As in many industries, pricing in airlines is often considered a headquarters function, a process that may require detailed customer segmentation, complex demand forecast algorithms and optimisation routines.
For airlines, however, revenue management (RM) has so many linkages to operations that close coordination is mandatory for true optimisation. RM has implications for virtually all passenger interfacing employees; in fact, if operations doesn’t get factored properly in RM decision-making, pricing goals are unlikely to be achieved.
Here are eight reasons why:
1. Flight closing by airport agents
First of all, RM relies on airport personnel for accurate data. Even with increased automation, ‘closing’ flights and ensuring proper accounting for those onboard, is an operations function that ends up being the basis for RM system forecasts and optimisation. Accurate and timely data, which is dependent on operational processes, is critical to successful RM performance.
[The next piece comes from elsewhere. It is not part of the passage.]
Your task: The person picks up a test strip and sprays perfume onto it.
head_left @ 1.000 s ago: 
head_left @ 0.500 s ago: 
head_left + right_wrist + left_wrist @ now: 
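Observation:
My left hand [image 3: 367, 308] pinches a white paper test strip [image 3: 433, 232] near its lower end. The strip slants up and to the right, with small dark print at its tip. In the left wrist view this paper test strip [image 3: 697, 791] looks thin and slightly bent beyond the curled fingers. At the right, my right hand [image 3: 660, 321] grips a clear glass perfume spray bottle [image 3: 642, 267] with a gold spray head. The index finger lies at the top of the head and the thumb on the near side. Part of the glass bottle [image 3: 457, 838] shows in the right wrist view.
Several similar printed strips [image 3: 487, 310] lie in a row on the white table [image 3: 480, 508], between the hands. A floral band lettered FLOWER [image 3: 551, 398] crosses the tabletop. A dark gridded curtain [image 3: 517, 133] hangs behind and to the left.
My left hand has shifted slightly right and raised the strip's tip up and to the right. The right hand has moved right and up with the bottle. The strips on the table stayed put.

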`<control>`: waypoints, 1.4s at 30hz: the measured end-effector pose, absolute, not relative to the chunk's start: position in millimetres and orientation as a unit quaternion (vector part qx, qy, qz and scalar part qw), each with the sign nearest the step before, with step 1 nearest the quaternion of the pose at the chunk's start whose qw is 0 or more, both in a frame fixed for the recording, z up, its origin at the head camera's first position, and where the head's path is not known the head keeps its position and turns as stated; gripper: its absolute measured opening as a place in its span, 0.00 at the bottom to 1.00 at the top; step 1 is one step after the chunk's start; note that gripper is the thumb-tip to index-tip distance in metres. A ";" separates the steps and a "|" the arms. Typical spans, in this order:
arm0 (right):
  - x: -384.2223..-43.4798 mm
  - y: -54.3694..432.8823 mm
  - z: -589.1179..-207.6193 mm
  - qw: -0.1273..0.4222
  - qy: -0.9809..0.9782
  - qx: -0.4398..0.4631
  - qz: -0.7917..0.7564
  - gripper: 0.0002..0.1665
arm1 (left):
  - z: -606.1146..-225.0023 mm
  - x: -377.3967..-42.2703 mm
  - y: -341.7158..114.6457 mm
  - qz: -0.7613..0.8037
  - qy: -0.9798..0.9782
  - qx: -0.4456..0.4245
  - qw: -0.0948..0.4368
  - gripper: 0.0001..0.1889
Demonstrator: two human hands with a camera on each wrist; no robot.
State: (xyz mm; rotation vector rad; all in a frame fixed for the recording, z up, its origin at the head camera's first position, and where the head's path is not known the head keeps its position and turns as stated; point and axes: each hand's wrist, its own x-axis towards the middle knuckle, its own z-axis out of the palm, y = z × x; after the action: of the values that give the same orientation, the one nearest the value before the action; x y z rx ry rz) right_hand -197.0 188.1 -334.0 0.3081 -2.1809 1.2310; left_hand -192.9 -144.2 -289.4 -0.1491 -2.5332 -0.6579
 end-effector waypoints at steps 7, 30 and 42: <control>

Overbooking is critically dependent on operations. The ‘cost’ of overbooking is built into the algorithms for determining how much RM should overbook any specific flight. And that ‘cost’ is dependent on efficient management of over sales by airport personnel. Some airlines avoid overbooking completely due to a concern that passengers will prefer an airline that never must inconvenience any passengers at the gate with: ‘Sorry, we don’t have enough seats’. Some airlines, on the other hand, manage overbooking seamlessly with an abundance of passengers volunteering to take a later flight. There is a need for regular communication between RM and operations regarding overbooking procedures – what isn’t working? Both departments should be receiving regular reporting on over sales and the causes of large variances.
3. Ancillary fees
Pricing departments have become more creative, charging varying amounts for checked vs. carry-on bags, for bags reserved before the flight vs. bag fees paid in advance. Boarding passes may be printed at the airport, potentially for a fee. Fares may include a free drink or video onboard. These all require systems for implementation and disciplined procedures – so airport agents and flight attendants can properly implement and enforce these fares and fees and deliver the extra services that are paid for.
4. Flight changes/standby
RM has ‘expertly’ allocated seats across fare levels by flight but passengers subsequently change their minds or their schedules. As part of the ancillary revolution, change fees have reached $200 and, on some airlines, same-day standby is not permitted. This all sounds good from headquarters -more revenue opportunity! However, dealing with passengers face-to-face can be more challenging. Operations can manage these changes in a way that minimises revenue leakage while maintaining good customer relations – or, mishandled, they can make these fees a series of PR disasters.
5. O&D management
RM often prioritises certain O&D’s on connect flights based on overall network contribution – we give more inventory to an O&D with strong demand and high revenue.